Copy exactly the lines from the start of the data below through the one that carries "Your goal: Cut", and only those.

> _Listed records_:
# # #

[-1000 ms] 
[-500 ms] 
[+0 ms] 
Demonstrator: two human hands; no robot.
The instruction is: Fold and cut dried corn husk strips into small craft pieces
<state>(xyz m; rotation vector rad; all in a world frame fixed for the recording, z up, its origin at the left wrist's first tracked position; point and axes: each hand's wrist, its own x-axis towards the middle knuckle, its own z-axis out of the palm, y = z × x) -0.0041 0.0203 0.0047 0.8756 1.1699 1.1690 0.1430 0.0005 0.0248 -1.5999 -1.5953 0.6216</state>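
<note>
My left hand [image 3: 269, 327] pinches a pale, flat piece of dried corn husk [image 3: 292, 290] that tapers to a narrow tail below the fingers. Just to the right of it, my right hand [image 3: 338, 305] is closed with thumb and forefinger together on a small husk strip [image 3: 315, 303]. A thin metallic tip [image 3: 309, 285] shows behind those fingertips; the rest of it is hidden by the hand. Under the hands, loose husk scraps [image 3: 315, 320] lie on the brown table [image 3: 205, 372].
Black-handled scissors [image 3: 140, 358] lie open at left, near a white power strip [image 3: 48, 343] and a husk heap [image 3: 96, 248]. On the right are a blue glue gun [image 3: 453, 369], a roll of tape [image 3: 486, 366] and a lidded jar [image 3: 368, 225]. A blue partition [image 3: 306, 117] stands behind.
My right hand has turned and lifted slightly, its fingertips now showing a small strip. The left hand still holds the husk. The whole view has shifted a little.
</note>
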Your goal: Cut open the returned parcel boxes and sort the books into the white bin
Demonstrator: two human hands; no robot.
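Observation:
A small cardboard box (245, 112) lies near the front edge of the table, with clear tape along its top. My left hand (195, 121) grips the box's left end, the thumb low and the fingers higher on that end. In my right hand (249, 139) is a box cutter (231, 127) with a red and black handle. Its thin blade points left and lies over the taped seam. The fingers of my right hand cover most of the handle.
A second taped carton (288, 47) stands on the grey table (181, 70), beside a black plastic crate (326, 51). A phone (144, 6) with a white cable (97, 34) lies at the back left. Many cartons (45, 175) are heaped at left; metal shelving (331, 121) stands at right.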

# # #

> _Task response_:
[-1000 ms] 
[-500 ms] 
[+0 ms] 
Demonstrator: two human hands; no robot.
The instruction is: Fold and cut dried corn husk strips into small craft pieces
<state>(xyz m; rotation vector rad; all in a world frame fixed for the recording, z up, its origin at the left wrist's first tracked position; point and axes: each hand's wrist, its own x-axis towards the middle knuckle, its own z-axis out of the palm, y = z × x) -0.0041 0.0203 0.0047 0.8756 1.1699 1.1690 0.1430 0.0005 0.0248 -1.5999 -1.5953 0.6216</state>
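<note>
My left hand [image 3: 269, 327] pinches a pale, flat piece of dried corn husk [image 3: 292, 290] that tapers to a narrow tail below the fingers. Just to the right of it, my right hand [image 3: 338, 305] is closed with thumb and forefinger together on a small husk strip [image 3: 315, 303]. A thin metallic tip [image 3: 309, 285] shows behind those fingertips; the rest of it is hidden by the hand. Under the hands, loose husk scraps [image 3: 315, 320] lie on the brown table [image 3: 205, 372].
Black-handled scissors [image 3: 140, 358] lie open at left, near a white power strip [image 3: 48, 343] and a husk heap [image 3: 96, 248]. On the right are a blue glue gun [image 3: 453, 369], a roll of tape [image 3: 486, 366] and a lidded jar [image 3: 368, 225]. A blue partition [image 3: 306, 117] stands behind.
My right hand has turned and lifted slightly, its fingertips now showing a small strip. The left hand still holds the husk. The whole view has shifted a little.
</note>
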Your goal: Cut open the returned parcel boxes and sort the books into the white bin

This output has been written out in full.